> **Exercise instructions**
Give back exactly the lines of the material below that start at the line containing "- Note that" and end at the line containing "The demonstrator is", and no others.

-*-*-

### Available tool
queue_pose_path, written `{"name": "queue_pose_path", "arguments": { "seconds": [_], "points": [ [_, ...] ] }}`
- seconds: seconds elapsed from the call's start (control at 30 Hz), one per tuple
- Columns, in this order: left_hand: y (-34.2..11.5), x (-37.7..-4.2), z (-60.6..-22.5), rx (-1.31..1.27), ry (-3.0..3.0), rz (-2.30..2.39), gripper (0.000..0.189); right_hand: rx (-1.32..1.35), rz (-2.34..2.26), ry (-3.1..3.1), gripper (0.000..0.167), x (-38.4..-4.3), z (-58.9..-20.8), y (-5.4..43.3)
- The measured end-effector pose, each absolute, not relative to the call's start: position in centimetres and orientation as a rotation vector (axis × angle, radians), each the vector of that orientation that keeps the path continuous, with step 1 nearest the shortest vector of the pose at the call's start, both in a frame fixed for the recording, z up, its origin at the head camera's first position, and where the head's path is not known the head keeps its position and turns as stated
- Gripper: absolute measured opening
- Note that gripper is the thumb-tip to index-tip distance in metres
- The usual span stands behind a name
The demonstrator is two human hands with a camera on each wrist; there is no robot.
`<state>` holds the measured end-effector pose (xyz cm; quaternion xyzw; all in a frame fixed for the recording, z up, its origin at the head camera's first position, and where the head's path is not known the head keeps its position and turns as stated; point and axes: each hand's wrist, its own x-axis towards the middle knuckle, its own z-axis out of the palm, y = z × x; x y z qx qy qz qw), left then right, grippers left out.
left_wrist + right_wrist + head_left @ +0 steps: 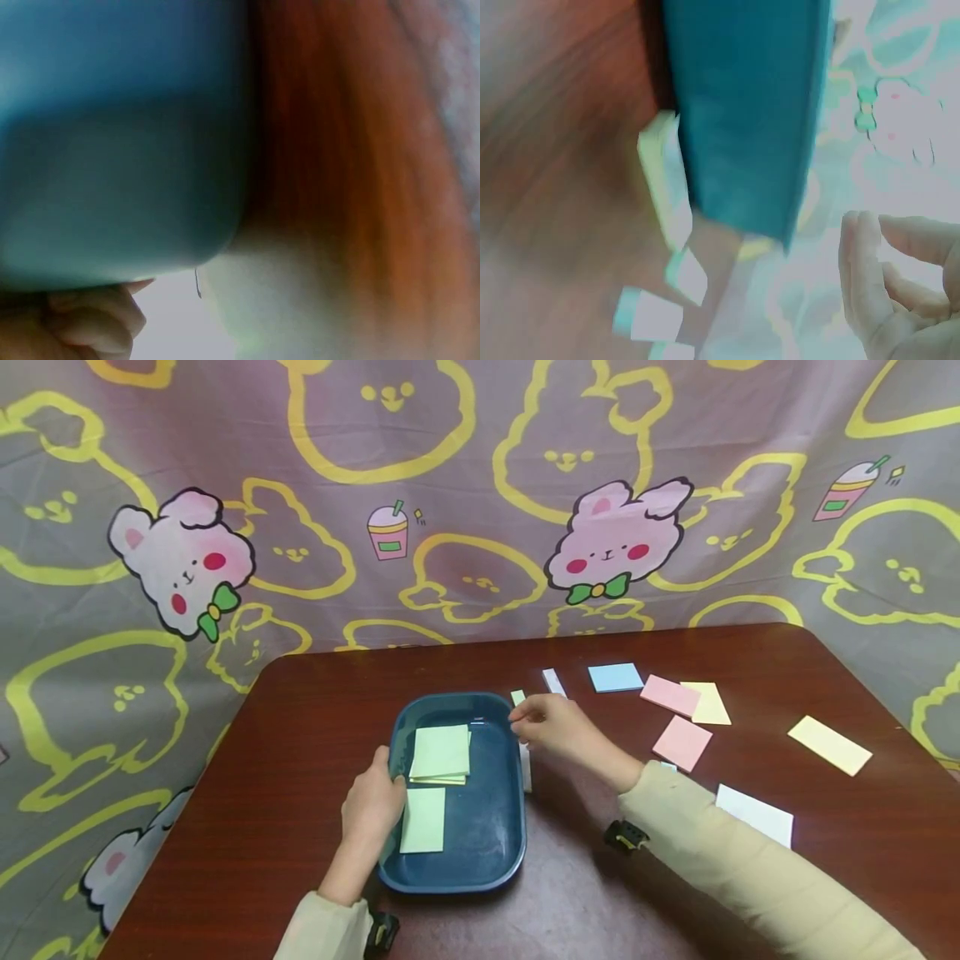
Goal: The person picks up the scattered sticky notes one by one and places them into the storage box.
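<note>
A dark blue rectangular tray (495,827) stands on the table, with several pale green sticky-note pads (441,752) inside along its left part. My left hand (372,797) grips the tray's left rim; in the left wrist view its curled fingers (94,322) show at the edge. Over the tray's upper right rim hovers my right hand (558,727). In the right wrist view its thumb and fingers come close together at the tips, with nothing seen between them. Beside the tray's right wall stands a pale yellow-edged pad (664,180), partly hidden by the right hand in the head view.
Loose pads lie to the right: blue (615,677), pink (682,742), another pink (671,695) overlapping a yellow one (712,706), long yellow (829,745) and white (757,817), partly under the right sleeve. A patterned cloth (465,443) hangs behind the table (285,760).
</note>
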<state>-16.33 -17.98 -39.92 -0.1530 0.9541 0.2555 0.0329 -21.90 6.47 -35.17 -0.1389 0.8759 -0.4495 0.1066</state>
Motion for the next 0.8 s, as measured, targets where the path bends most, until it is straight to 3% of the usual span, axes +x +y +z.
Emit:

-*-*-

> **Response area**
- Note that gripper is the thumb-tip to index-tip distance in metres
- The usual span stands behind a name
The demonstrator is two human hands with a camera on each wrist; there is no robot.

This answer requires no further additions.